Conversations on race are more critical for our community than ever before. Demographics alone assure us that we are becoming an increasingly diverse community.
Between 2000 and 2008, 85 percent of the population growth in the Twin Cities was among communities of color. This growing diversity offers much opportunity for innovation and connection, but we must take steps to create a truly multicultural environment where each person is valued.
As a state, we have one of the largest gaps between African-American and white students in reading, math and high school graduation rates. We also have one of the highest unemployment rates among African-Americans in the country. As an individual, I know the effects that flawed policy, inadequate public support and outright intolerance can have on people in our community.
In my role at the YWCA, I've been involved in conversations with thousands of people about the state of racial justice in our community. I've listened to young white men looking to address racism in their work environments and striving to create positive change. I've heard from older African-American women who desire connection with others as a way to heal. Time and again I've witnessed "Minnesota Nice" behavior that creates a smooth surface yet masks covert acts of racism.
I see these conversations and interactions as evidence that all of us must come together to address racial injustice in our daily lives and relationships with each other.
The YWCA of Minneapolis provides some great tools to help each of us listen with an open mind, build understanding and speak up so that we can all take action to build a stronger community. Confronting racism can be frustrating, scary and exhausting for each of us, but when we stand together we can absolutely make a difference.
I am reminded of the dialogues we held in Chaska, where so many people came together that the room overflowed and we had to meet in hallways. Students, teachers, police and community leaders gathered to talk about what they were seeing in their community and how they could move forward together.

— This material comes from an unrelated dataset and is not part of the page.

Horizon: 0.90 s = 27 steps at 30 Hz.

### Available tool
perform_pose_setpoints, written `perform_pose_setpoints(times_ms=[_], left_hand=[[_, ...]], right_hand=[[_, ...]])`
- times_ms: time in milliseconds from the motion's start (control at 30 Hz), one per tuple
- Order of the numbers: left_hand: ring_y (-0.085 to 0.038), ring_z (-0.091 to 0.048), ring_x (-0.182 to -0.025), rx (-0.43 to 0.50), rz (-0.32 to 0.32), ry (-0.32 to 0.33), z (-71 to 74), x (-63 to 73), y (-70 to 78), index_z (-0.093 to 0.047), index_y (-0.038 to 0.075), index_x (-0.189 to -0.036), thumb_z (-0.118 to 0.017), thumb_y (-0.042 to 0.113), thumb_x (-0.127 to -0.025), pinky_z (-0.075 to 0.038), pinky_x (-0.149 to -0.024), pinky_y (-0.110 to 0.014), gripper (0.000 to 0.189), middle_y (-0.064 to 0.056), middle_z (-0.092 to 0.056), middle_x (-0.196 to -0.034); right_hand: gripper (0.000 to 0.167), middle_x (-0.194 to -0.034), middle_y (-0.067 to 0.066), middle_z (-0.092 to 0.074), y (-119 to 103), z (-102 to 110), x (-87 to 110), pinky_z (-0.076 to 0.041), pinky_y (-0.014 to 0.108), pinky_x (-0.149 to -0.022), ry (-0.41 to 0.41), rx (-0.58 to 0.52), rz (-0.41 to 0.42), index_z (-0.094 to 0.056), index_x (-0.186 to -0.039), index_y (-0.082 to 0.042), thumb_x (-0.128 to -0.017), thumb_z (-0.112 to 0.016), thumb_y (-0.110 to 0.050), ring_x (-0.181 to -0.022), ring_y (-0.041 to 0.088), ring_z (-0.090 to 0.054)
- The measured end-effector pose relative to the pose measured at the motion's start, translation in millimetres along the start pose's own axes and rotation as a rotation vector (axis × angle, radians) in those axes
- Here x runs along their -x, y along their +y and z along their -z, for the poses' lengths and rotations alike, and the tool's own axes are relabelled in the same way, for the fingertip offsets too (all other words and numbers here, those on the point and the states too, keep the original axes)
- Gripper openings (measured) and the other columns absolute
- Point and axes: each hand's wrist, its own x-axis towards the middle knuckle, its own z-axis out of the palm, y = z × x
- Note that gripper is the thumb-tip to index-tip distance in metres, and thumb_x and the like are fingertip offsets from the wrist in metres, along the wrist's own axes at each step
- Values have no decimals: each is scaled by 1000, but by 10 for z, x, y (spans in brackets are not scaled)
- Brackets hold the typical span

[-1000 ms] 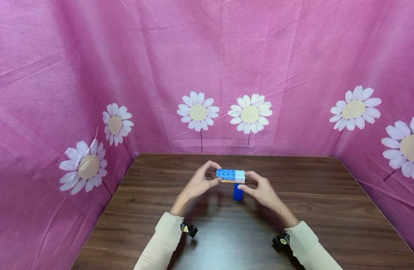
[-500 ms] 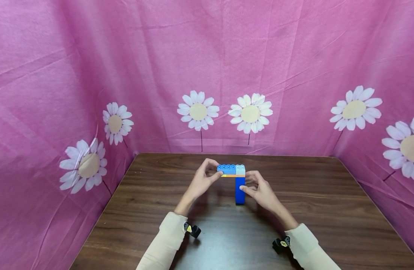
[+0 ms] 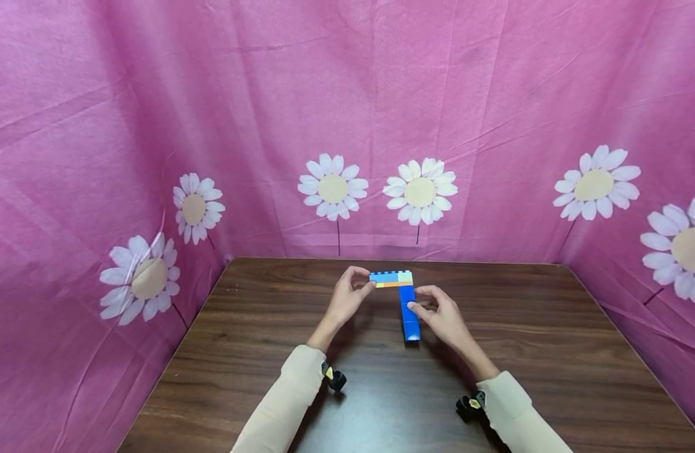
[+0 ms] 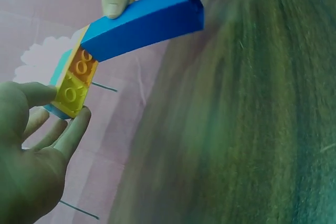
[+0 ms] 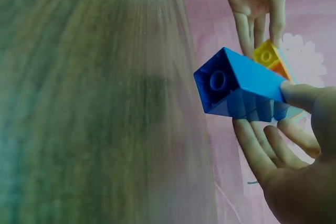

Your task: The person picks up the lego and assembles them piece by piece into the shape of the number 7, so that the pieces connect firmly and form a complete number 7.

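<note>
Both hands hold one L-shaped structure of toy building bricks up off the table. Its top bar has a light blue brick (image 3: 384, 277) beside a pale one (image 3: 405, 277). Under them runs a thin layer, with a yellow brick (image 4: 71, 95) and an orange brick (image 4: 84, 66) showing in the left wrist view. From the bar's right end hangs a dark blue brick column (image 3: 409, 314), its hollow underside visible in the right wrist view. My left hand (image 3: 344, 302) pinches the bar's left end. My right hand (image 3: 444, 316) grips the column near its top between thumb and fingers.
A dark wooden table (image 3: 245, 352) lies under the hands. Pink cloth (image 3: 376, 94) printed with white daisies surrounds it at the back and both sides. Black wrist cameras (image 3: 468, 408) are strapped at both cuffs.
The brick structure has tipped back, so its studded top turns away and the column's front shows at full length. Its lower end swings toward me. The left hand has shifted slightly right.
</note>
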Motion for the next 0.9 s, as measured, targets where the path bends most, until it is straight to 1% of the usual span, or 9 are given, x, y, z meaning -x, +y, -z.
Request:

I believe this world is ever changing, and each of us has the power to direct that change. Through conversation, more and more Minnesotans from every racial, cultural and ethnic background are creating understanding. By listening to each other, we can give voice to the impact that individual and institutional racism has on all our lives and build the skills necessary to eliminate racism in our community.
Anita Patel is vice president for racial justice and public policy of the YWCA of Minneapolis.